Federal Court Decisions

Decision Information

Decision Content

                                                                                                                                            Date: 20020712

                                                                                                                               Docket: IMM-3917-01

Neutral citation: 2002 FCT 784

BETWEEN:

RICARDO FELIPE HUARCAYA GARCIA

Applicant

and

MINISTER OF CITIZENSHIP

AND IMMIGRATION

Respondent

REASONS FOR ORDER

LEMIEUX J.

[1]                 The applicant Ricardo Garcia, a citizen of Peru, 20 years of age, was refused refugee status by the Refugee Division (the panel) in its decision of July 19, 2001, because the panel did not believe the story of persecution he presented.

  

[2]                 His account is not complicated. He fears the Peruvian army because, he says, on May 13, 2000, during his mandatory military service, he saw Lieutenant Garcia fire on a wounded man who was being helped at that point by Sergeant Alvan, and Mr. Garcia had noted that this man was losing a lot of blood.

  

[3]                 He was later told by the garrison commander that if he kept his mouth shut nothing would happen to him.

  

[4]                 On June 20, 2000, the applicant met with Sergeant Alvan to discuss the situation. Lieutenant Garcia and four soldiers arrived and took them to the "hole" for punishment and torture. The applicant says he lost consciousness and woke up in a military hospital.

  

[5]                 At the end of his military service, Lieutenant Garcia told him in a threatening voice that he would be watching him.

  

[6]                 The applicant fled Peru after being told by his friend Olivares, a member of the Peruvian army, (1) that several officers, including Lieutenant Garcia, had become very worried about investigations by journalists concerning disappeared persons; and (2) that during a meeting he had heard that the Peruvian army wanted to eliminate any evidence that might incriminate them, and one of the persons mentioned by Lieutenant Garcia was the claimant, and that it would be best to get him to disappear, as was the case with Sergeant Alvan.

  

[7]                 The day after his flight (he hid at the home of one of his uncles before taking the plane to Canada), some soldiers went to his parents' home and told them they wanted to speak to the claimant about a confidential matter and that he should report to the garrison as soon as possible.

  

[8]                 The panel concluded that the applicant was not credible, and relied on four things:

(i)          The panel detected a major contradiction between his testimony and his port of entry form (PEF). The PEF, filled out in English by the immigration officer who was taking down the applicant's answers as translated from Spanish by an interpreter over the telephone, reads: "client declares he saw an assassination. An official of the army assassinated a man I never saw before. I heard shots and I ran away but I did not see who did what." In his testimony, the applicant states he did not know whether the victim was dead or alive.

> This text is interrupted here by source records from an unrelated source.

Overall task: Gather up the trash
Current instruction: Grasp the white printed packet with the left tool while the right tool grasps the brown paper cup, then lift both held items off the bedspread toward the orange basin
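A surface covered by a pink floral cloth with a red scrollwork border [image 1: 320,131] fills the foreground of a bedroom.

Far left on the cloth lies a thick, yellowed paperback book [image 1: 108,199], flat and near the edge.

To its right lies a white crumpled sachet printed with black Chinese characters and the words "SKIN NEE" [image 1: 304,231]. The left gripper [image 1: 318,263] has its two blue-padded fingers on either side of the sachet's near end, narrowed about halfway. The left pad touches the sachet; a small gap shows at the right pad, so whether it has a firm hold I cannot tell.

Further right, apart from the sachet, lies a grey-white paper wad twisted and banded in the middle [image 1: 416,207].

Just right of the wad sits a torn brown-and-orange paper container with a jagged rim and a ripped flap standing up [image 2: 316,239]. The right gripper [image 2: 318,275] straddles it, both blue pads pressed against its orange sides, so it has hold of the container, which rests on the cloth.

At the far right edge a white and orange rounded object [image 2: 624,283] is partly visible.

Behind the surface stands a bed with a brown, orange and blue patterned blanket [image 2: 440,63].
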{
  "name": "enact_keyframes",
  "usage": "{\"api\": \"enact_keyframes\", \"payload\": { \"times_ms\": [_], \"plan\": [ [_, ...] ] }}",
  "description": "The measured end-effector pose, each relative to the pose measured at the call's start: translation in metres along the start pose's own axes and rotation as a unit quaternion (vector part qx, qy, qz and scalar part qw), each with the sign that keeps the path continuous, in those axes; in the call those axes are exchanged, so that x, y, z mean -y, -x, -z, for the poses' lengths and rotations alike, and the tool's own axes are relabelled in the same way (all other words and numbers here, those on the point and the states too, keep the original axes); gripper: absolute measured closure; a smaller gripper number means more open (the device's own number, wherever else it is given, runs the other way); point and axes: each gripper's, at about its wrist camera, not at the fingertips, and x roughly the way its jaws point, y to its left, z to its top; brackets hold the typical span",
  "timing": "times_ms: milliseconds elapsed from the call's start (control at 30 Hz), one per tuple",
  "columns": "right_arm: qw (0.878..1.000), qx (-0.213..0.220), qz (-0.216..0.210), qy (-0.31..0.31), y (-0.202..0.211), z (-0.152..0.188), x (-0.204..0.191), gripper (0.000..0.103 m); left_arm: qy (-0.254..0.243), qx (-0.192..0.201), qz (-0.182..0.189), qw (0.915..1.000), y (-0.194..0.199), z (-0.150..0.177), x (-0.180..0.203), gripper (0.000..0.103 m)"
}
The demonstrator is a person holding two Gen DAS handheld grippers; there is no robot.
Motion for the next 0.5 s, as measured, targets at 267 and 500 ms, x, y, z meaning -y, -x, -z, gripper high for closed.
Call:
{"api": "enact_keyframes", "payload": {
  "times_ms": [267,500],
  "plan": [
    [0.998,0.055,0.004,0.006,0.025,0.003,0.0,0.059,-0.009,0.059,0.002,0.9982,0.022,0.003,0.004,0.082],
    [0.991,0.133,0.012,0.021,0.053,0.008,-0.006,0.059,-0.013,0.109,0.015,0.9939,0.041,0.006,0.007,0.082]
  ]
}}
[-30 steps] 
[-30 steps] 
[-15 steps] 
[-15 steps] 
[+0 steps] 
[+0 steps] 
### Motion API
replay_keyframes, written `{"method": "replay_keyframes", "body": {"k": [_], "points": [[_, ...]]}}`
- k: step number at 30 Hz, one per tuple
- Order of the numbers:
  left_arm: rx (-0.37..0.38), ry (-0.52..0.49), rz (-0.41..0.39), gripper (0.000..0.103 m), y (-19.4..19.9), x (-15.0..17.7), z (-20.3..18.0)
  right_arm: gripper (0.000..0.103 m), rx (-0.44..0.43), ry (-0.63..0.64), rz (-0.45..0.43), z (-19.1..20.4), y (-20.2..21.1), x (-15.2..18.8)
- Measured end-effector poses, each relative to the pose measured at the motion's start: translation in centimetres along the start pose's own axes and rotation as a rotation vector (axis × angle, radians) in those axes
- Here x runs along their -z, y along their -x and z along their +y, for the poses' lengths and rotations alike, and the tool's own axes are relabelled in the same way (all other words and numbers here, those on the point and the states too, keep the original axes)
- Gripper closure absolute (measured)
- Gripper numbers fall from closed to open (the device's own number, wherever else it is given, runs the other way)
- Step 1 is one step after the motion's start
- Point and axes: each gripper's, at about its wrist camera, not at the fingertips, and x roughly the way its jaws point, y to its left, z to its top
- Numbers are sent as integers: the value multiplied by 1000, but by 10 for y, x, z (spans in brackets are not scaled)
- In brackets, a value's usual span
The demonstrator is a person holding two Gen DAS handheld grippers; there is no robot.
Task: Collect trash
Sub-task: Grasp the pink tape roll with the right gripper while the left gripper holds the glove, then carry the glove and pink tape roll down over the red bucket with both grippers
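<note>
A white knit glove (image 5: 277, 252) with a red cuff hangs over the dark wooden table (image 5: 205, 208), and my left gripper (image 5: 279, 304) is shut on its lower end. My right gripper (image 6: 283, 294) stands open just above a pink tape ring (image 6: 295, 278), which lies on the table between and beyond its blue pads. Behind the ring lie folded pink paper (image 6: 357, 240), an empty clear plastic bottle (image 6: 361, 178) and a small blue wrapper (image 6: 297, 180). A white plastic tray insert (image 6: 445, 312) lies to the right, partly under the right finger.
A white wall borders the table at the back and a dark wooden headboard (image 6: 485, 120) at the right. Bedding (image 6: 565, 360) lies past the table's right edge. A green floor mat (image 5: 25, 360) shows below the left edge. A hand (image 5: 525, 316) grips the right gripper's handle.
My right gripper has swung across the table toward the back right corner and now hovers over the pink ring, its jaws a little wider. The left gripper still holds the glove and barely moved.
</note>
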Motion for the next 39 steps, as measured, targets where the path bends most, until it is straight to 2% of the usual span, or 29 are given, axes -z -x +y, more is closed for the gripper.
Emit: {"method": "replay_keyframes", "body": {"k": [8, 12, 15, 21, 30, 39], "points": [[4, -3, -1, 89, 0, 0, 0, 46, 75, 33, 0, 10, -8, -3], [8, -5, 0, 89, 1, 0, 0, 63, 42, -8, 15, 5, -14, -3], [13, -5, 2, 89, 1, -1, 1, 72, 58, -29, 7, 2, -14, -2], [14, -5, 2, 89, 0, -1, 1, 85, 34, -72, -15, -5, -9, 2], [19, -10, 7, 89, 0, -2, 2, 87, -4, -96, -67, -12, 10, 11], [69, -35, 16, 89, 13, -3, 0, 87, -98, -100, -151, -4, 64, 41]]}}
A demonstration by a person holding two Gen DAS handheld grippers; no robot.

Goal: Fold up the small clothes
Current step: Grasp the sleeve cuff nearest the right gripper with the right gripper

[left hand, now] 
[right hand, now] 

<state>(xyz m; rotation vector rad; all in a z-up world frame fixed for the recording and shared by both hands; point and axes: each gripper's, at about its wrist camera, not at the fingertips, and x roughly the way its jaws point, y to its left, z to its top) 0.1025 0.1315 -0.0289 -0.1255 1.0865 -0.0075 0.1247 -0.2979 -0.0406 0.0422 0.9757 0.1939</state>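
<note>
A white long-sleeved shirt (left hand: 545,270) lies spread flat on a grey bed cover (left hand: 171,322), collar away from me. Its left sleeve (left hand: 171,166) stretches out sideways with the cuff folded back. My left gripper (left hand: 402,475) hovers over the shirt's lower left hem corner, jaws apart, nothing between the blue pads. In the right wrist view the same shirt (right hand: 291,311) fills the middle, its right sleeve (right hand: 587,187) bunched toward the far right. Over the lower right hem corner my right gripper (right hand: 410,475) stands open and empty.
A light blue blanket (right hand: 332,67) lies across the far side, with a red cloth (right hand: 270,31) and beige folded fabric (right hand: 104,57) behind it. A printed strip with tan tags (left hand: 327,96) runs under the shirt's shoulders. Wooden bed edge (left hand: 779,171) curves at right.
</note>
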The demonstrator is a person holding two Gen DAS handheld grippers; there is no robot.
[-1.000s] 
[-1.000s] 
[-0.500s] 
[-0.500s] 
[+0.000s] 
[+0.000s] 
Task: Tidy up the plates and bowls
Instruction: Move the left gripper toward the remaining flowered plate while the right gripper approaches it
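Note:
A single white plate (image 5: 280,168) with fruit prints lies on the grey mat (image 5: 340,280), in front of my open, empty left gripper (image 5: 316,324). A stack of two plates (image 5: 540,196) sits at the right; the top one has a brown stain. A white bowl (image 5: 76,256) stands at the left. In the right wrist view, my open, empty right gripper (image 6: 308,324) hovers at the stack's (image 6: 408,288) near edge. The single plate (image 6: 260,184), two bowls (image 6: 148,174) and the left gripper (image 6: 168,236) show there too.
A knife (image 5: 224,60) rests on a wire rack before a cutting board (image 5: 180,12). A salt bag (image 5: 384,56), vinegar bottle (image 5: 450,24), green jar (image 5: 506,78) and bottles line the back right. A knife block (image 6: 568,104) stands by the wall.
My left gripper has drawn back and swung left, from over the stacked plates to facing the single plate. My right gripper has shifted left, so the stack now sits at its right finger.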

(ii)         The panel notes a contradiction between what the applicant wrote in his personal information form (PIF) and his exhibit P-3, a medical report from the Emergency Department of the central military hospital dated June 20, 2000. In his PIF, the applicant writes "[Translation] they beat me until I lost consciousness. When I woke up, I was in the military hospital for treatment for a service accident." In the medical report (exhibit P-3), it is written that "[Translation] the patient says he had a service accident without loss of consciousness."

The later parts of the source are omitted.